Exploitation systématique
A travers le témoignage de plusieurs dizaines de personnes originaires d’Afrique ou d’Asie, les deux journalistes montrent que, loin d’être un phénomène confiné à la construction de stades, c’est l’ensemble du spectaculaire développement économique de cette région du monde qui est basé sur l’exploitation intensive d’une main d’œuvre pauvre et corvéable à merci. Outre les exactions largement documentées dans le secteur du bâtiment – plusieurs milliers d’ouvriers meurent chaque année dans des accidents du travail dans cette région du monde – cette enquête nous révèlent que c’est l’ensemble du marché du travail qui est traversé par ces abus, les personnes les moins qualifiées et les plus dépendantes économiquement en subissant la plus grande part. Passeports confisqués, violence physique et psychologique, absence d’horaires de travail, salaires non payés, racisme systémique, il ne fait pas bon travailler dans ces pays lorsque l’on ne vient pas d’une contrée riche.

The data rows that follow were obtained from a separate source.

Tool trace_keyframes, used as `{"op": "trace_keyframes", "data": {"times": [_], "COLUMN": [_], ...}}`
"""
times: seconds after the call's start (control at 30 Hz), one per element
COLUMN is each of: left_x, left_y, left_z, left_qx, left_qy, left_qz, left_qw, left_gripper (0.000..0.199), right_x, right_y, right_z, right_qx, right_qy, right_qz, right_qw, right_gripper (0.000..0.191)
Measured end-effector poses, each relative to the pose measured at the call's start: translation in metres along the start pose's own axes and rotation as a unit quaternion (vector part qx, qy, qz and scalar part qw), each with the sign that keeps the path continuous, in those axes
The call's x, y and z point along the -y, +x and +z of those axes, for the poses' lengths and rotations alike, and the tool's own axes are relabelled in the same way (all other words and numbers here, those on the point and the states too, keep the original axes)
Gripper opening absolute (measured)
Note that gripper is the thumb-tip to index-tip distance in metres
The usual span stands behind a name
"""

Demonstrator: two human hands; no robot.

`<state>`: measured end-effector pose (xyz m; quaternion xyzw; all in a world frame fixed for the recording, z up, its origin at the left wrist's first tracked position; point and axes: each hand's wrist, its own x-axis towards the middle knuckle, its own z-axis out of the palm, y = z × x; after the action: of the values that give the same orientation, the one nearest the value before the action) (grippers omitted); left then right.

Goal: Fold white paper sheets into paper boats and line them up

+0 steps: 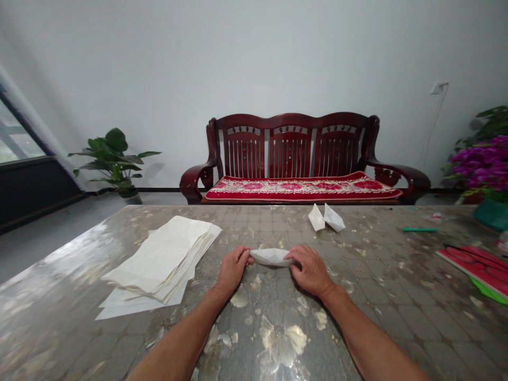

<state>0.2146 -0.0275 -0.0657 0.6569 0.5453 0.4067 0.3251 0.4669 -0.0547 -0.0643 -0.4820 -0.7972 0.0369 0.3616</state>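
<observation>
Between my two hands is a folded white paper boat [270, 257], long and narrow, held just above or on the table; I cannot tell which. My left hand [234, 267] pinches its left tip between thumb and fingers. At the other tip, my right hand [310, 269] grips the paper with its fingers curled over. Farther back stand two folded paper pieces, a cream one [316, 217] and a white one [334, 218], side by side with pointed ends up. A stack of paper sheets [166, 254] lies to the left of my left hand.
The patterned table cover [377, 328] is shiny. On the right lie a green pen [419, 229] and a red book [468, 259] with glasses on it. Purple flowers [482, 161] stand in a teal pot [491, 214]. Beyond the table is a wooden bench [288, 135].
</observation>
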Motion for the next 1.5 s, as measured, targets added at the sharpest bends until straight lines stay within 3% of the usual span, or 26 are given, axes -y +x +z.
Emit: {"op": "trace_keyframes", "data": {"times": [0.23,0.5,0.67,0.83,1.0,1.23,1.4,1.5], "left_x": [-0.032,-0.056,-0.063,-0.068,-0.065,-0.063,-0.056,-0.046], "left_y": [-0.001,0.016,0.030,0.037,0.033,0.034,0.040,0.039], "left_z": [-0.010,-0.008,-0.006,-0.003,0.000,0.003,-0.004,-0.015], "left_qx": [-0.004,0.108,0.179,0.210,0.209,0.205,0.209,0.184], "left_qy": [0.225,0.334,0.330,0.315,0.355,0.377,0.351,0.238], "left_qz": [0.028,0.039,0.020,0.034,0.066,0.061,0.043,0.048], "left_qw": [0.974,0.936,0.927,0.925,0.909,0.901,0.912,0.952], "left_gripper": [0.028,0.021,0.015,0.017,0.025,0.031,0.021,0.027], "right_x": [0.000,0.002,0.002,0.003,0.006,0.009,0.009,0.008], "right_y": [0.001,0.002,0.003,0.003,0.004,0.004,0.004,0.004], "right_z": [0.001,-0.001,-0.001,-0.001,-0.003,-0.004,-0.003,-0.001], "right_qx": [0.005,0.020,0.024,0.031,0.049,0.063,0.048,0.034], "right_qy": [-0.015,-0.017,-0.019,-0.029,-0.055,-0.068,-0.065,-0.052], "right_qz": [-0.027,-0.047,-0.059,-0.053,-0.055,-0.062,-0.041,-0.010], "right_qw": [1.000,0.999,0.998,0.998,0.996,0.994,0.996,0.998], "right_gripper": [0.033,0.032,0.033,0.035,0.032,0.028,0.030,0.028]}}
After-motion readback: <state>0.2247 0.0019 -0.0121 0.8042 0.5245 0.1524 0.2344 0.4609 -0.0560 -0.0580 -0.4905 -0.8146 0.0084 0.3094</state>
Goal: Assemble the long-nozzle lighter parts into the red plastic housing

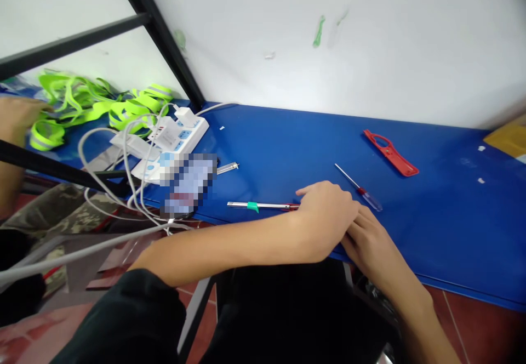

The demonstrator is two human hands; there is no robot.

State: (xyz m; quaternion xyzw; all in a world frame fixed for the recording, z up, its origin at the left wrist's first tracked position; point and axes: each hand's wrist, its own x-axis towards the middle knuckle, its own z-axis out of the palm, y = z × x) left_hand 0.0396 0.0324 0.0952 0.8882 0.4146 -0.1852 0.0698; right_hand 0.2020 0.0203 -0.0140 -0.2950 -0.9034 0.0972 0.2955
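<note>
far left i can see another person's hand (16, 117) beside a tangle of neon yellow reflective straps (82, 106) on the blue tabletop (283, 144). next along sit a white power strip (176, 139) with a plugged-in charger (184, 116), looped white cables (126, 161) and a blurred flat object (189, 183) lying against the strip. my left hand (324, 216) rests loosely curled, its fingers (304, 191) over the red end of a slim metal rod (263, 205) banded with green tape; i can't tell if it's gripped. my right hand (365, 243) presses beside it, fingers bent, holding nothing i can see. further right lie a small screwdriver (361, 191) with a red and clear handle and a red plastic bracket (390, 153).
</note>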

C’est d’ailleurs cette hypocrisie qui est un des points les plus choquants de cet ouvrage. Si ces pays, grâce à d’onéreuses campagnes de communication se présentent comme des champions de la vertu, ouverts d’esprit et prêt à accueillir le monde entier, la réalité est tout autre. Ce miracle n’est en réalité qu’un mirage, ces villes du désert ayant été construites grâce au sang et à la sueur de travailleurs obligés de fuir la misère dans leur pays. Et au vu de la dépendance énergétique occidentale d’une part et de celle, économique, des pays pourvoyeurs de main d’œuvre d’autre part, il ne faut malheureusement pas s’attendre à ce que la situation évolue d’ici peu.